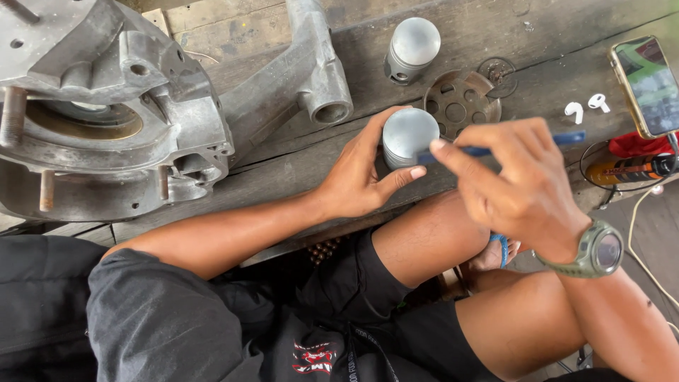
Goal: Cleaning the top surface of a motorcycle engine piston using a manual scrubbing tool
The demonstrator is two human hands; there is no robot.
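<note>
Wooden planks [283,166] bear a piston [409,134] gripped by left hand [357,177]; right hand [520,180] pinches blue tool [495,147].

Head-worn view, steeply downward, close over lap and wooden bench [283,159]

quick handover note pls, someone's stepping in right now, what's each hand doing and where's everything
Left hand: grip wrapped around a grey metal piston, held upright on the wooden bench.
Right hand: pinching a thin blue tool, its tip laid across the piston's crown.
Nearby: second piston lying behind, round perforated plate beside it, big engine casing at the left, phone and two white earbuds at the right.
Done: cannot tell from the crown how far the work has got.
Left: the second piston lies untouched.
</note>
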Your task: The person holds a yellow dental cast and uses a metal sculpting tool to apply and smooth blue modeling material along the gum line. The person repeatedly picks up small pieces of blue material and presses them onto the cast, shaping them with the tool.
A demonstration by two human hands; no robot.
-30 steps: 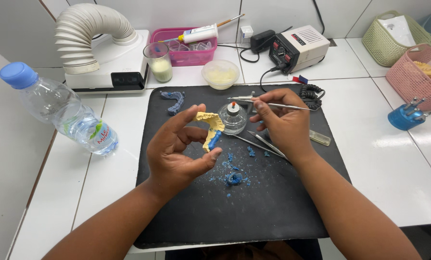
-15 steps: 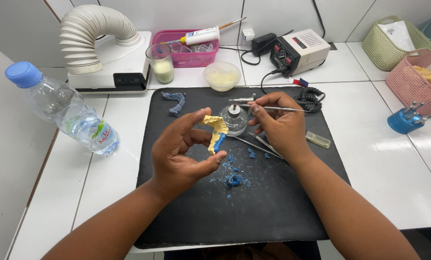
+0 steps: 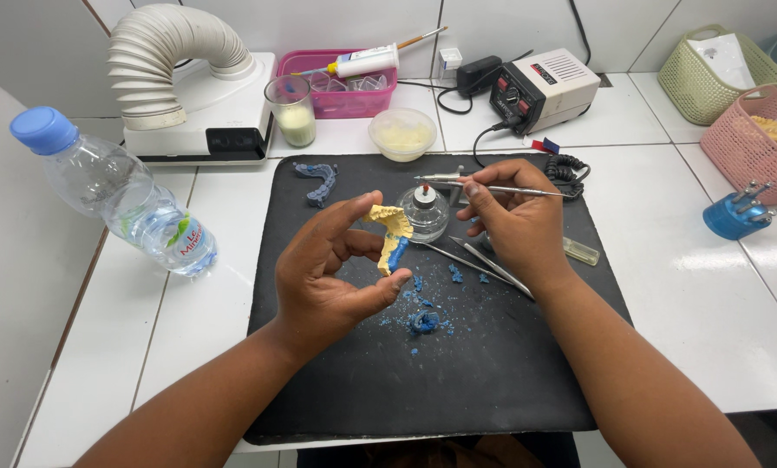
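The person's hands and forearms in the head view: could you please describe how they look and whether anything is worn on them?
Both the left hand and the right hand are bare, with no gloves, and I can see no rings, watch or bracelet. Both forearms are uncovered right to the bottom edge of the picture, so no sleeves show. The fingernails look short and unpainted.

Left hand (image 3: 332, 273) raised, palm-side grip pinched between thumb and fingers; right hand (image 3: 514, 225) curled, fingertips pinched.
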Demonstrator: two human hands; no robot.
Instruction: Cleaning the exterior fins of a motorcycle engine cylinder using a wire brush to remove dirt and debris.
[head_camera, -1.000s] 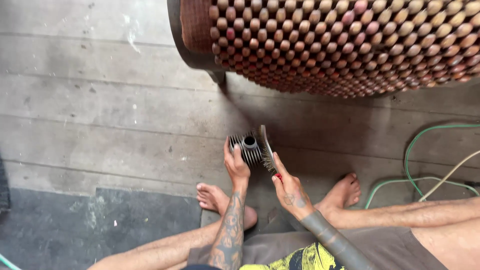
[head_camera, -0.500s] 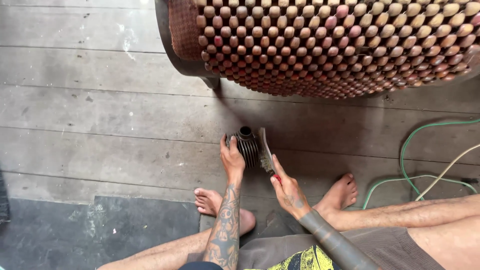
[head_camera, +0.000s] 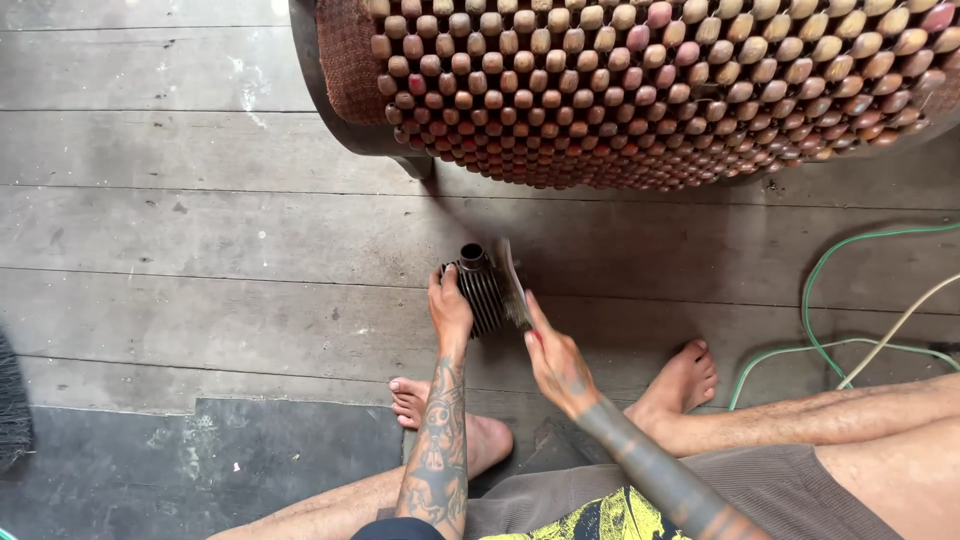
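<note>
1. A finned cylinder (head_camera: 482, 290) is steadied upright on the plank floor (head_camera: 200, 230) by the left hand (head_camera: 449, 310), clamped on its side
2. A flat tool (head_camera: 512, 283) (seemingly a file) is gripped in the right hand (head_camera: 556, 362) and laid against the fins

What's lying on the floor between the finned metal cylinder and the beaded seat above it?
Nothing: in the head view, only bare wooden floorboards lie between the finned metal cylinder and the beaded seat.
</note>
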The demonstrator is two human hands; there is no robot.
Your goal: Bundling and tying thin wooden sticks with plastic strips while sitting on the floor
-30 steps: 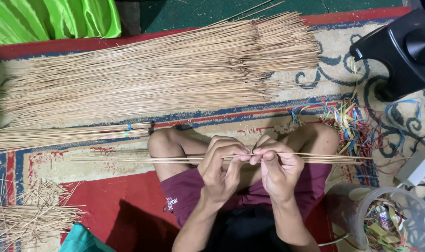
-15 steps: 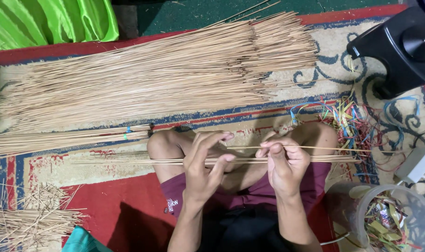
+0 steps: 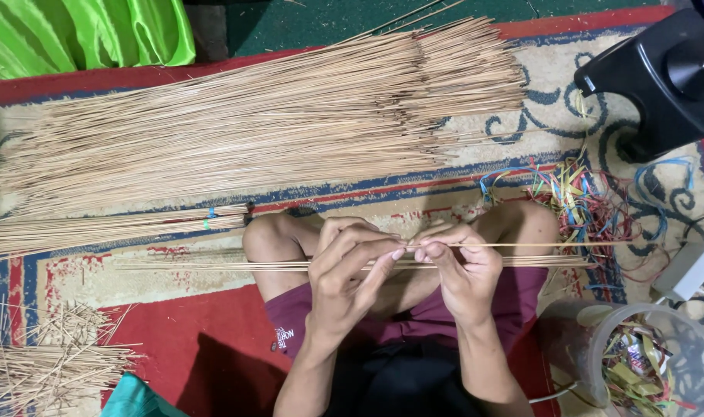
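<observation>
Hands: left hand [image 3: 350,270] fingers curled, tips pinching a thin stick [image 3: 514,245]; right hand [image 3: 464,270] closed on same stick, just beside left
Stick axis: horizontal, left-right; long end runs out past right hand, so right hand nearer its length
Lap: small bundle of sticks [image 3: 213,265] lies across knees, just under hands, same axis
Surface: patterned rug [image 3: 66,282]; big stick pile [image 3: 251,123] beyond knees; tied bundle [image 3: 112,226] at left
Room: coloured strips [image 3: 576,193], black stool [image 3: 661,77], clear tub [image 3: 637,355] at right
</observation>
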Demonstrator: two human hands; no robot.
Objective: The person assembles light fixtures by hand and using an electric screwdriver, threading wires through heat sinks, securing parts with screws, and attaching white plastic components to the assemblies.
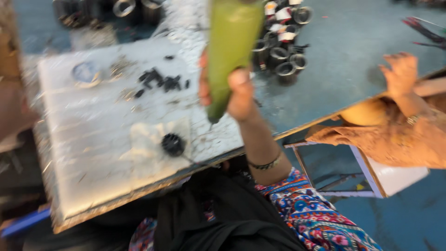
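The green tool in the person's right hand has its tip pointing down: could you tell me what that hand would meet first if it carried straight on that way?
Probably the bare white board under the green tool in the right hand; depth is blurred.

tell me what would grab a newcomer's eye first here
First comes the long green tapered tool, gripped upright in the person's right hand at the centre, its tip pointing down at the worn silver board. Below and left of it a round black ribbed part lies on that board. At the right edge another person's hand, in an orange sleeve, rests on the blue tabletop.
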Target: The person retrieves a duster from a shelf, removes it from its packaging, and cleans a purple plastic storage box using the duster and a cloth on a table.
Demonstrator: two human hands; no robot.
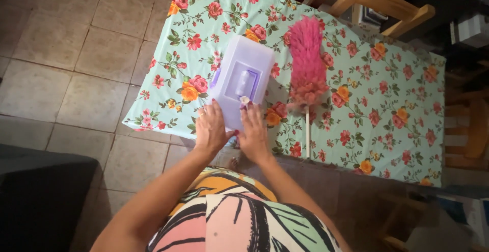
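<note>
Both hands on the near end of the lilac plastic box; left hand lies flat, fingers together, on its near left corner; right hand pinches a small pale bit at the near edge; box sits on the floral tabletop; just to its right, a pink feather duster, white stick pointing toward the person.

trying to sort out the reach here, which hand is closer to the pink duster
Right. The right hand rests at the near edge of the lilac box, just left of the pink duster and its stick. The left hand lies farther left, also on the box.
</note>
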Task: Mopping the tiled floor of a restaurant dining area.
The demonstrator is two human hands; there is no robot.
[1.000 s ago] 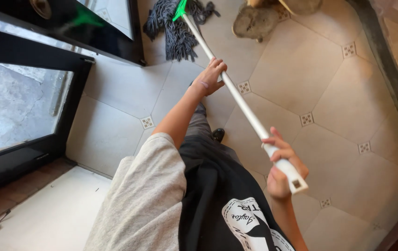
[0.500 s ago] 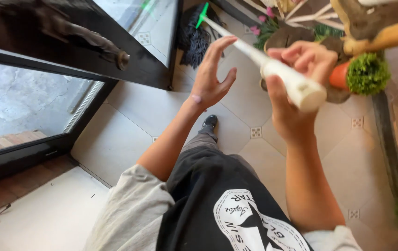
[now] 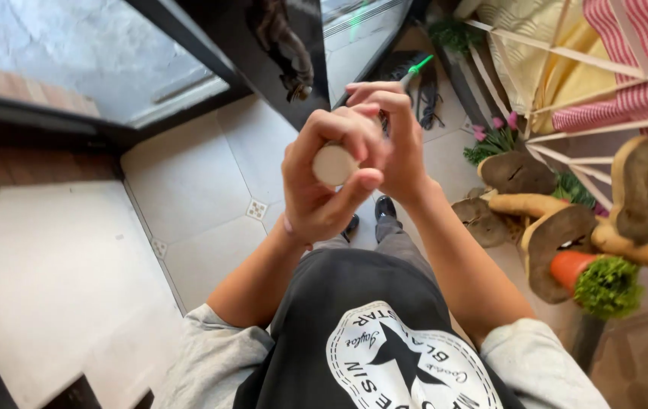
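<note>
Both of my hands wrap the white mop handle (image 3: 335,163), which points almost straight at the camera so I see its round end. My left hand (image 3: 324,178) grips just below that end. My right hand (image 3: 392,132) grips right behind it, farther down the pole. The dark stringy mop head (image 3: 422,91) with its green fitting (image 3: 419,67) rests on the tiled floor (image 3: 195,182) beyond my hands, near a glass door. Most of the pole is hidden behind my hands.
A dark-framed glass door (image 3: 278,53) stands ahead on the left, with a raised pale step (image 3: 43,280) at the near left. On the right are a wooden plant stand (image 3: 558,220), potted plants (image 3: 604,284), pink flowers (image 3: 494,136) and striped fabric (image 3: 634,53).
My left hand, open and off the pole half a second ago, has closed around the handle near its end. The pole has swung up toward the camera, and my view has turned right.
</note>
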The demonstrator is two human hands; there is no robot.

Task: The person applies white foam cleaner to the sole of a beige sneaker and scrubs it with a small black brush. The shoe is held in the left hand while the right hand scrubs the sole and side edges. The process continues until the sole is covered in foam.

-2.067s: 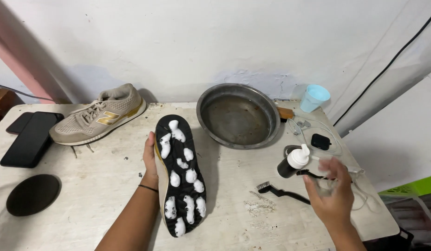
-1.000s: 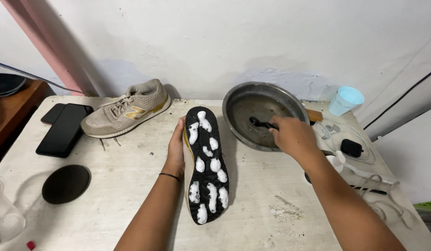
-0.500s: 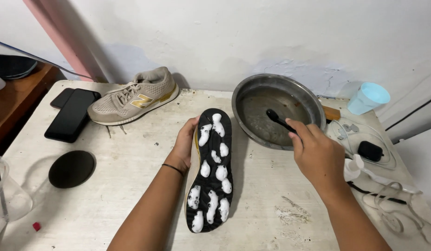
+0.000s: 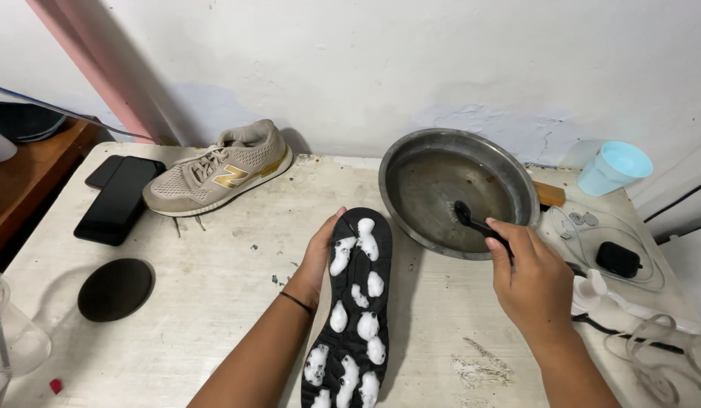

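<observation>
A shoe lies sole-up in the middle of the table, its black sole [image 4: 356,302] dotted with blobs of white foam. My left hand [image 4: 318,257] grips its left side and steadies it. My right hand [image 4: 533,283] holds a small black brush [image 4: 471,220], whose head dips into the round metal basin [image 4: 441,155] just right of the shoe. A matching beige shoe [image 4: 222,170] with a gold mark sits upright at the back left.
Two black phones [image 4: 118,198] lie at the left edge and a black round disc [image 4: 115,288] sits nearer me. A light blue cup [image 4: 613,168], a small black case [image 4: 617,258], a white bottle cap [image 4: 592,291] and cables crowd the right side. A clear jug [image 4: 10,332] stands at front left.
My right hand picked the brush up from the right side of the table and carried it into the basin. My left hand stayed on the upturned shoe.
</observation>
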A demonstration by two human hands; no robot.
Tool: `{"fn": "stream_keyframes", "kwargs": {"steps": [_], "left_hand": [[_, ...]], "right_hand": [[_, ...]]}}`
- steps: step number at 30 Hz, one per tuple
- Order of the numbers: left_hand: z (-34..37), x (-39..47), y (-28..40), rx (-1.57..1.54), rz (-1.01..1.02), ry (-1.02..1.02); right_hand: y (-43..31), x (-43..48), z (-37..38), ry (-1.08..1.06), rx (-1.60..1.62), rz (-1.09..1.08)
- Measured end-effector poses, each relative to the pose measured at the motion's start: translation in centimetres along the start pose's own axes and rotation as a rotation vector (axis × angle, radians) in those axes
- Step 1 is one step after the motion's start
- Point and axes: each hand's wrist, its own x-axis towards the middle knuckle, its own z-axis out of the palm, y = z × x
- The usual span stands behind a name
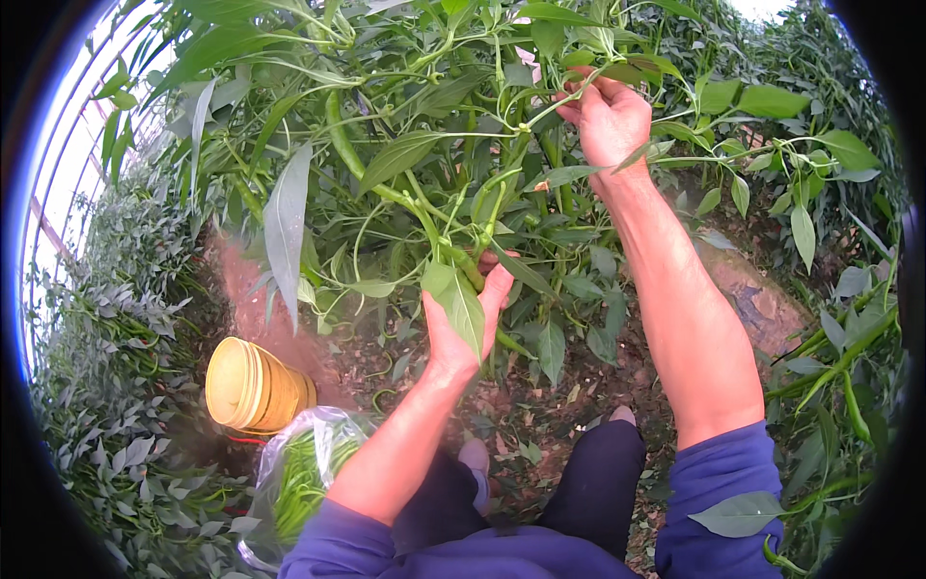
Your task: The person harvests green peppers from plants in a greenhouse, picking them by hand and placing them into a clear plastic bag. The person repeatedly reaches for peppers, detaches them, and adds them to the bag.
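A leafy green pepper plant (405,155) fills the space before me. My left hand (463,318) is low in the foliage, its fingers curled around a green chili pepper (464,266), with a broad leaf (457,307) lying across the palm. A pepper tip (515,345) shows below that hand; whether it belongs to the same pepper is hidden. Higher up and to the right, my right hand (613,119) pinches a thin branch (553,111), its fingertips partly covered by leaves. One long curved green pepper (343,141) hangs to the upper left of my left hand.
A yellow bucket (264,391) stands tilted-looking at the left. Beside my left forearm is a clear plastic bag (264,499) filled with green peppers (304,478). More pepper plants (108,376) line the left, and others with hanging peppers (854,405) the right. Fallen leaves litter the soil (535,427).
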Motion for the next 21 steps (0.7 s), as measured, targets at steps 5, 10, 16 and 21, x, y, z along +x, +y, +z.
{"fn": "stream_keyframes", "kwargs": {"steps": [5, 10, 16, 21], "left_hand": [[1.0, -0.9, -0.7, -0.001, -0.015, -0.054], [1.1, -1.6, -0.7, 0.106, -0.029, -0.098], [1.1, -2.2, 0.0, 0.048, -0.071, -0.073], [0.6, -2.3, 0.0, 0.042, -0.061, -0.055]], "right_hand": [[-0.3, 4.2, -0.3, -0.142, -0.179, -0.26], [-1.8, 6.7, -0.3, -0.509, -0.149, 0.255], [-3.4, 7.3, -0.9, -0.611, -0.238, 0.201], [-1.7, 10.7, -0.4, -0.64, -0.955, -1.078]]}}
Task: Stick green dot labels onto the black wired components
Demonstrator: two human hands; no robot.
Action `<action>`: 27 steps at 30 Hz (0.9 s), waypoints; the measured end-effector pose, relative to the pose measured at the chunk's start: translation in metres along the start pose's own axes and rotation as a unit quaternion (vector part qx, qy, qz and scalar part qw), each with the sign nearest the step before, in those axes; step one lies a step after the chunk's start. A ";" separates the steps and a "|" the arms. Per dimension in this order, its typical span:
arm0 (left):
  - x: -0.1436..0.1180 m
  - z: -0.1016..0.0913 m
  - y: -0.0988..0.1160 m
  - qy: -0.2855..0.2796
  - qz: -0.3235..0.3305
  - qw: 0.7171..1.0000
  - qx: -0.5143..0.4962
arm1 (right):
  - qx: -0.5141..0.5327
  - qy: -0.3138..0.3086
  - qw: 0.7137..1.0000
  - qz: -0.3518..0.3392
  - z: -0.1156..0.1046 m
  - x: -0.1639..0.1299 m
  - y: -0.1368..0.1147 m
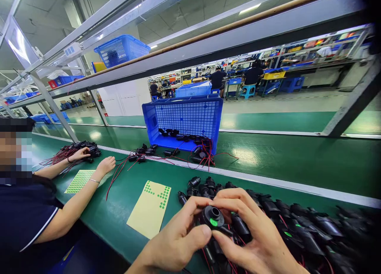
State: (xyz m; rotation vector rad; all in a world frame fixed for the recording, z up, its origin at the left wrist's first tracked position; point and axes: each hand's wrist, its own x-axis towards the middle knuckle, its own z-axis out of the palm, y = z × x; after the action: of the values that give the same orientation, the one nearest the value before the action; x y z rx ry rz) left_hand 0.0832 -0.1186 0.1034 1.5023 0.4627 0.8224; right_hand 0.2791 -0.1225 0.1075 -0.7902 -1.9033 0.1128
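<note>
Between the fingers of both my hands is a small black water pump [213, 216], its round end with a short nozzle facing up toward me. A green round sticker [213, 222] sits on that end face. My left hand [178, 238] grips the pump from the left, thumb at its near side. From the right, my right hand [253, 230] closes on it with thumb and fingers. Under and behind my hands lie many similar black pumps [306, 234] with red and black wires. Left of my hands lies a pale yellow sheet [143, 216] with green dot stickers along its upper part.
A blue crate [181, 121] lies on its side, pumps and red wires spilling out. On the left, a co-worker's hands [104, 166] are beside another pump pile [92, 149] and a second sticker sheet [79, 181]. A metal shelf frame [190, 53] crosses above the green bench [110, 222].
</note>
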 end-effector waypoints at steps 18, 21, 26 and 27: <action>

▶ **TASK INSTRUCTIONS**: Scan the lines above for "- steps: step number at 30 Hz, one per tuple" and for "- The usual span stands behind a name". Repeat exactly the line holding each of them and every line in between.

▶ **RESULT BELOW**:
- steps: step number at 30 Hz, one per tuple
- Order of the numbers: left_hand: z (-34..37), x (-39..47), y (-28..40), rx (-1.57..1.54), rz (-1.01..1.02), ry (-1.02..1.02); right_hand: y (-43..31), x (-43..48), z (-37..38), ry (-1.08..1.06), rx (-1.60..1.62), rz (-1.09..1.08)
- Measured end-effector poses, each relative to the pose measured at the motion's start: translation in centimetres along the start pose's own axes and rotation as a rotation vector (axis × angle, radians) in those axes
- Step 1 is one step after the motion's start
- Point and axes: each hand's wrist, its own x-axis towards the middle knuckle, its own z-axis out of the palm, y = z × x
- The usual span stands behind a name

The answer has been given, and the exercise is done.